§ **Work instruction**
The whole listing, pictures aside, should be reproduced exactly.

========

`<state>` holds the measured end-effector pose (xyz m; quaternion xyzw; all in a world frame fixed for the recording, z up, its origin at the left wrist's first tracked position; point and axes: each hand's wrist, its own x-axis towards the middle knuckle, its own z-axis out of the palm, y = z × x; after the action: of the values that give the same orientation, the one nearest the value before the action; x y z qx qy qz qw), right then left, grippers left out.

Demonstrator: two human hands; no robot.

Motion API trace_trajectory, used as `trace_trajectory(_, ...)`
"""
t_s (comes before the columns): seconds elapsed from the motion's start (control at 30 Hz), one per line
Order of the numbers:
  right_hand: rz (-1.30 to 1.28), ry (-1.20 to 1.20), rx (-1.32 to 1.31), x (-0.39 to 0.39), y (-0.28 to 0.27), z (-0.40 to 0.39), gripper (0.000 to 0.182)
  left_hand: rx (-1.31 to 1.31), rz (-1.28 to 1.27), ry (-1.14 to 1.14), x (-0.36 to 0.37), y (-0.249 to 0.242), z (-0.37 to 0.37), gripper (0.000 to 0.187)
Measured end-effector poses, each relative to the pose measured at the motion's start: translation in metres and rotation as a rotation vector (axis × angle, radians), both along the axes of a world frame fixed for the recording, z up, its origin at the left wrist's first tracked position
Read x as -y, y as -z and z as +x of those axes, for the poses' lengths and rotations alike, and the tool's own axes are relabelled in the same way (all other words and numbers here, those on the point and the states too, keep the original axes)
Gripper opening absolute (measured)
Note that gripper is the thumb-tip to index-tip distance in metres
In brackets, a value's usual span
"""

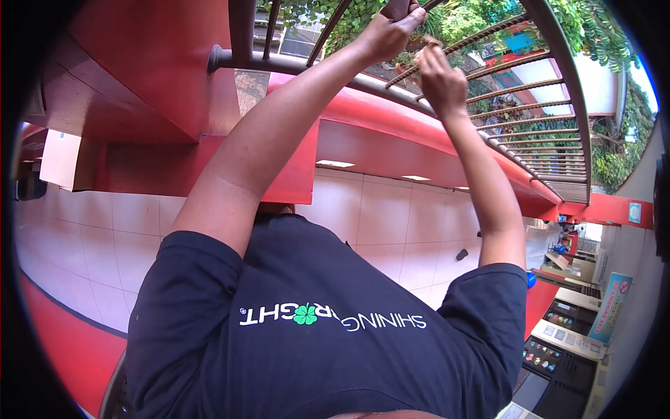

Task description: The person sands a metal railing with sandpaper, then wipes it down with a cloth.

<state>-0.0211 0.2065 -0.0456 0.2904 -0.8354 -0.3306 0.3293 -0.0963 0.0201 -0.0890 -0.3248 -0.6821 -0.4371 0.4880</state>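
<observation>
Both arms reach up to the top of the head view, in front of a metal railing (296, 65). My left hand (394, 33) is closed on a dark, flat object (396, 8), cut off by the top edge of the frame. Just right of it and a little lower, my right hand (443, 82) has its fingers closed together around a small brownish thing (431, 43). That thing is blurred and too small to name. The two hands are close together but apart.
Under the railing runs a red ledge (391, 105). Green plants (453, 21) grow beyond the bars. A cardboard box (61, 159) is at the left, above the tiled floor (391, 209). A dark object (462, 255) lies on the tiles. A banner (611, 307) hangs at the right.
</observation>
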Motion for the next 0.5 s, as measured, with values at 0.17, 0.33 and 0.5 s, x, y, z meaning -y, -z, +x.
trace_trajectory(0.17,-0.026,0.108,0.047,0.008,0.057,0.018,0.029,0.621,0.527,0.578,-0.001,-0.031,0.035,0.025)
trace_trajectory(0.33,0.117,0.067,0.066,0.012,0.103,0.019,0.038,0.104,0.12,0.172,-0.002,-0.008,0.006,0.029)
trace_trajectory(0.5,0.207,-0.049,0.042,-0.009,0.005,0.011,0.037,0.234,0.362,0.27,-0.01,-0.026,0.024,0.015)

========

§ **Written answer**
`<state>` holds the measured end-effector pose (xyz m; quaternion xyzw; all in a world frame fixed for the recording, z up, its origin at the left wrist's first tracked position; point and axes: each hand's wrist, its own x-axis towards the middle knuckle, its own z-axis out of the palm, y = z × x; after the action: of the values that give the same orientation, the one nearest the value before the action; x y z qx qy qz qw), right then left, grippers left out.

Demonstrator: two human hands; no robot.

Motion API trace_trajectory, used as `trace_trajectory(_, ...)`
"""
t_s (comes before the columns): seconds elapsed from the motion's start (control at 30 Hz), one per line
Order of the numbers:
  right_hand: rz (-1.30 to 1.28), ry (-1.20 to 1.20), rx (-1.32 to 1.31), x (-0.39 to 0.39), y (-0.28 to 0.27), z (-0.40 to 0.39), gripper (0.000 to 0.182)
  left_hand: rx (-1.31 to 1.31), rz (-1.28 to 1.27), ry (-1.14 to 1.14), x (-0.36 to 0.37), y (-0.249 to 0.242), z (-0.37 to 0.37), gripper (0.000 to 0.187)
Measured end-effector poses, each relative to the pose measured at the motion's start: translation in metres and rotation as a rotation vector (axis × angle, radians), both along the axes of a world frame fixed for the recording, z up, its origin at the left wrist's first tracked position
Read x as -y, y as -z and z as +x of those axes, for the poses' lengths and rotations alike, and the tool's own axes are relabelled in the same way (all other words and numbers here, those on the point and the states too, keep the original axes)
Gripper opening absolute (measured)
Note that gripper is the thumb-tip to index-tip distance in metres
In brackets, a value's usual span
"""


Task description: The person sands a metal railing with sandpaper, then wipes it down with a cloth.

<state>-0.0211 0.2065 -0.0456 0.2904 -0.8354 -0.3306 0.3293 -0.0963 0.0201 -0.0890 -0.3248 -0.6821 -0.4371 0.4880</state>
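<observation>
Both arms reach up to the top of the head view, in front of a metal railing (296, 65). My left hand (394, 33) is closed on a dark, flat object (396, 8), cut off by the top edge of the frame. Just right of it and a little lower, my right hand (443, 82) has its fingers closed together around a small brownish thing (431, 43). That thing is blurred and too small to name. The two hands are close together but apart.
Under the railing runs a red ledge (391, 105). Green plants (453, 21) grow beyond the bars. A cardboard box (61, 159) is at the left, above the tiled floor (391, 209). A dark object (462, 255) lies on the tiles. A banner (611, 307) hangs at the right.
</observation>
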Motion for the next 0.5 s, as measured, with values at 0.17, 0.33 and 0.5 s, x, y, z meaning -y, -z, +x.
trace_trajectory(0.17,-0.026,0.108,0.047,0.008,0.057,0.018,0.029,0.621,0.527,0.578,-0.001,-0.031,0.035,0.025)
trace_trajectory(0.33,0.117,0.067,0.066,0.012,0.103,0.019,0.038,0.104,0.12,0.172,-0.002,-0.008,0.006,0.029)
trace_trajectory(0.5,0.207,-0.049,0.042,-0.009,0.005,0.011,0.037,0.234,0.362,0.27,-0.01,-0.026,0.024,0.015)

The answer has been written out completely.